TRIBUNNEWS.COM - Iran menuduh Israel melakukan "pembunuhan massal" setelah pager milik kelompok Hizbullah yang berpihak pada Teheran di Lebanon meledak.
Ledakan pager di Lebanon itu menewaskan sembilan orang dan melukai hampir 3.000 lainnya.
Pernyataan itu disampaikan oleh Juru Bicara Kementerian Luar Negeri Iran, Nasser Kanani, Rabu (18/9/2024).
"Mengutuk tindakan teroris rezim Zionis sebagai contoh pembunuhan massal," katanya, dilansir Arab News.
Di antara mereka yang terluka dalam ledakan pager pada Selasa (17/9/2024), adalah duta besar Iran untuk Lebanon, Mojtaba Amani.
Media Iran melaporkan bahwa Mojtaba Amani menderita luka di tangan dan wajah.
Lalu, televisi pemerintah mengatakan bahwa Amani hanya terluka ringan.
Pager Buatan Eropa
Sementara itu, pager dalam serangan mematikan terhadap Hizbullah itu disebut buatan Eropa, seperti diberitakan The Guardian.
Perusahaan Taiwan, Gold Apollo, mengatakan sebuah perusahaan di Eropa membuat pager yang digunakan dalam serangan luar biasa di Lebanon yang menurut Hizbullah dilakukan oleh Israel.
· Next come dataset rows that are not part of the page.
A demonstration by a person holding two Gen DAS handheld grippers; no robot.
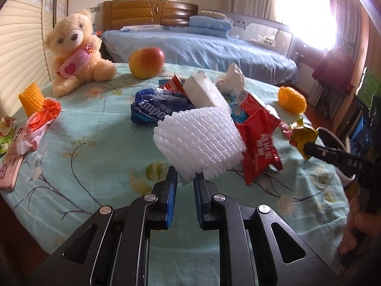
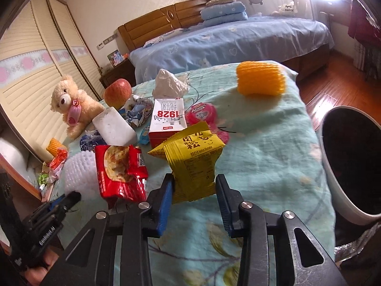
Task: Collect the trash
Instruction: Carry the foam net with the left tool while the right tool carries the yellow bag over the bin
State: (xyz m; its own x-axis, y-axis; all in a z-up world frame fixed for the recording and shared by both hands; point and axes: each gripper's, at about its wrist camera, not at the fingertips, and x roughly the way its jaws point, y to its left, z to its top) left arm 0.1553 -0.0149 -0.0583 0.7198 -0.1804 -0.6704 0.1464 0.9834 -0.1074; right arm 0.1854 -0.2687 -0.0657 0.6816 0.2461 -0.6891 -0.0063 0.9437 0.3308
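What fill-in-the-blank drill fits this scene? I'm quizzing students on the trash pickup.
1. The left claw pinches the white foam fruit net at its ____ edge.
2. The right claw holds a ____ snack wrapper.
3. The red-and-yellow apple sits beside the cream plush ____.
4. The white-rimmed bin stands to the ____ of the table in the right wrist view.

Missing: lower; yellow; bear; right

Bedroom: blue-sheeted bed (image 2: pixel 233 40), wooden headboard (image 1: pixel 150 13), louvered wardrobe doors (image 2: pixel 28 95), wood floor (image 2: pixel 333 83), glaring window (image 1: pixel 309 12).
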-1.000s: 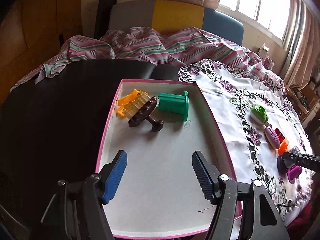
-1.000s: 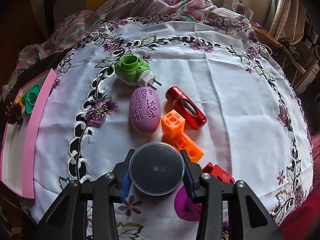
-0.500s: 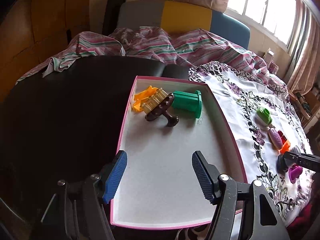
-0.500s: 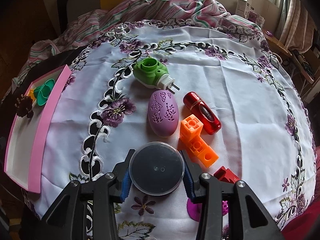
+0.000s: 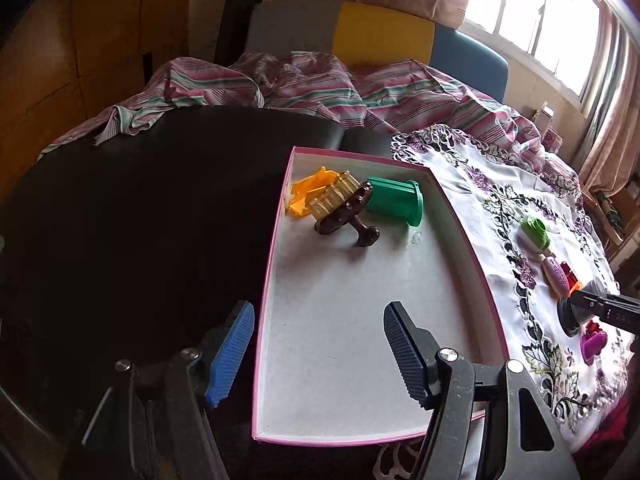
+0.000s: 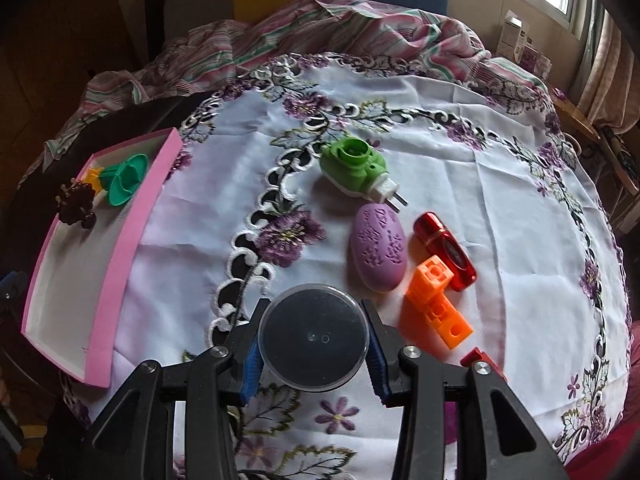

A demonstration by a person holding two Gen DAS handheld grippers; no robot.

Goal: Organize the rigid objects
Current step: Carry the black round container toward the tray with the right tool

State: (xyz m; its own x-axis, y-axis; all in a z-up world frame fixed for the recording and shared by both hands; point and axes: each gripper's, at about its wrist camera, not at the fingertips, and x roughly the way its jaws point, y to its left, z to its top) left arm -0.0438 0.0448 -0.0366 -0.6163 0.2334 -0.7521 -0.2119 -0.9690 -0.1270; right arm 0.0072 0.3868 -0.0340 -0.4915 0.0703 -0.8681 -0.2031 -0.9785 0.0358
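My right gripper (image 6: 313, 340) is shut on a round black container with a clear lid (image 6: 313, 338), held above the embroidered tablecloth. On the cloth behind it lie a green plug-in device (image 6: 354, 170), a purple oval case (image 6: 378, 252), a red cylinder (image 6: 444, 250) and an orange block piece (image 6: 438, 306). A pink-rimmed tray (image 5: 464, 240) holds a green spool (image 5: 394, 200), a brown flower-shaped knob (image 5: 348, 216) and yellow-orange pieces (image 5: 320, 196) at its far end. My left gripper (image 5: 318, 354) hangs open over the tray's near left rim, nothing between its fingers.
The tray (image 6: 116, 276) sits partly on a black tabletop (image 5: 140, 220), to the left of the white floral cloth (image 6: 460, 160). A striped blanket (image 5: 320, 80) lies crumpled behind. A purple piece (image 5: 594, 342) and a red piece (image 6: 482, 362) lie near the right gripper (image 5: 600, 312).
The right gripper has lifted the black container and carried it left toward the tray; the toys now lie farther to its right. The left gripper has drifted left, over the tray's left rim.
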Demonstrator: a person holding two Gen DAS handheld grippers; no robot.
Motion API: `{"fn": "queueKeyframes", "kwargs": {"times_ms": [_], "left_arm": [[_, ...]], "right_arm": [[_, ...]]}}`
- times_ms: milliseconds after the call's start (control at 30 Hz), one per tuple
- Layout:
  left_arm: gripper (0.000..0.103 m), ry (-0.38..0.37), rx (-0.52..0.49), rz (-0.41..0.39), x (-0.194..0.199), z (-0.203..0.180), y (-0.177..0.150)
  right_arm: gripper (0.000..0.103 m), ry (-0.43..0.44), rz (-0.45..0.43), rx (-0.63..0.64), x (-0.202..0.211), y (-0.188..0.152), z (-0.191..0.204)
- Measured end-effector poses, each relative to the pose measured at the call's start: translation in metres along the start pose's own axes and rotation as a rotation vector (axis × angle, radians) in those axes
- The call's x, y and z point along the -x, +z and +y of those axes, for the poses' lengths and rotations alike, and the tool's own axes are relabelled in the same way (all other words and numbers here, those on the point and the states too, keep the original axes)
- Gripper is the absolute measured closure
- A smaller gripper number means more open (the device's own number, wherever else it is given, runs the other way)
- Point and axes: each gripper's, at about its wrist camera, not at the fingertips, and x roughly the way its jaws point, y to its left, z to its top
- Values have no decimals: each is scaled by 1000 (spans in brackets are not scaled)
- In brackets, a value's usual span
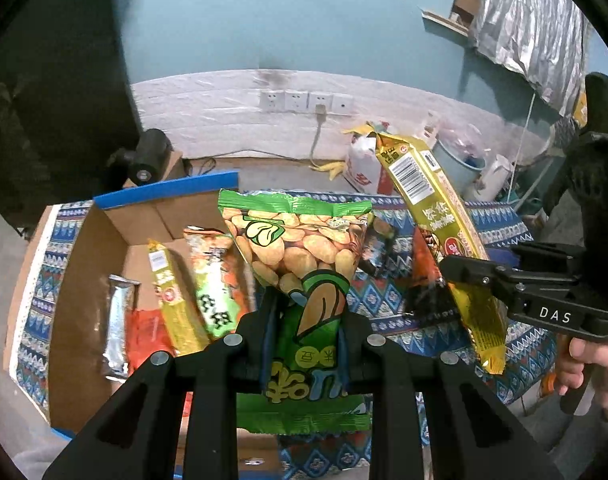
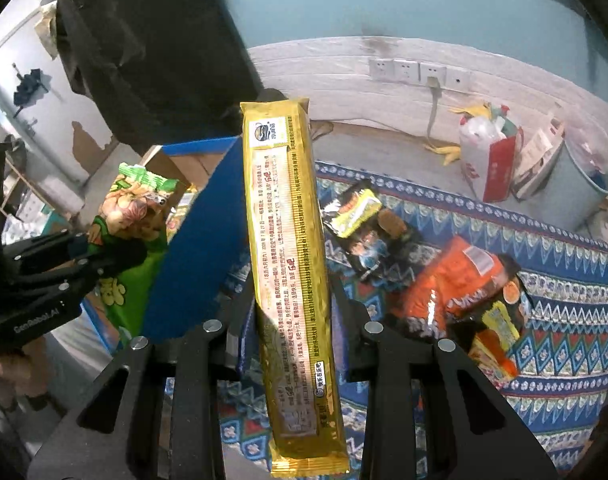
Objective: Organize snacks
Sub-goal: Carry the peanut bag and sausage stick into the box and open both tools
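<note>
Tongs first: your left tongs [image 1: 304, 320] are clenched on the green snack bag [image 1: 300, 272], lifted above the cardboard box [image 1: 88, 264]; your right tongs [image 2: 294, 320] grasp the long gold packet [image 2: 284, 240] over the patterned cloth [image 2: 563, 320].

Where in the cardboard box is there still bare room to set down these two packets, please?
In the cardboard box, bare floor shows behind the snacks, toward the far wall under the blue rim. The near-left part is crowded: a silver bar, an orange packet and two long packets lie side by side.
</note>
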Motion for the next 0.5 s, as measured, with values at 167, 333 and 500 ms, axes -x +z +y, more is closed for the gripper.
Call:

Israel menanam bahan peledak di dalam 5.000 pager yang diimpor oleh Hizbullah beberapa bulan sebelum serangan terjadi di Lebanon pada Selasa (17/9/2024).
Baca juga: Tak Hanya Meledak di Lebanon, Pager Juga Meledak di Ibu Kota Suriah, 10 Orang Terluka
Operasi tersebut, yang oleh kelompok Lebanon dituduhkan dilakukan oleh badan mata-mata Israel yakni Mossad, menandai pelanggaran keamanan besar yang mengakibatkan ribuan pager meledak di Lebanon dan juga di Suriah.
Sebagai informasi, tidak ada komentar langsung dari Israel tentang gelombang ledakan yang menewaskan sembilan orang, termasuk putri berusia 10 tahun dari seorang anggota Hizbullah, dan melukai sekitar 2.800 lainnya.
Ledakan itu terjadi beberapa jam setelah Israel mengumumkan akan memperluas tujuan perang yang dipicu oleh serangan Hamas pada 7 Oktober 2023 untuk mencakup perang melawan sekutu kelompok itu, Hizbullah, di sepanjang perbatasan negara itu dengan Lebanon.
Pager yang meledak tersebut tampaknya diperoleh Hizbullah setelah pemimpin kelompok itu memerintahkan anggotanya pada bulan Februari untuk berhenti menggunakan ponsel, dengan peringatan bahwa mereka dapat dilacak oleh intelijen Israel.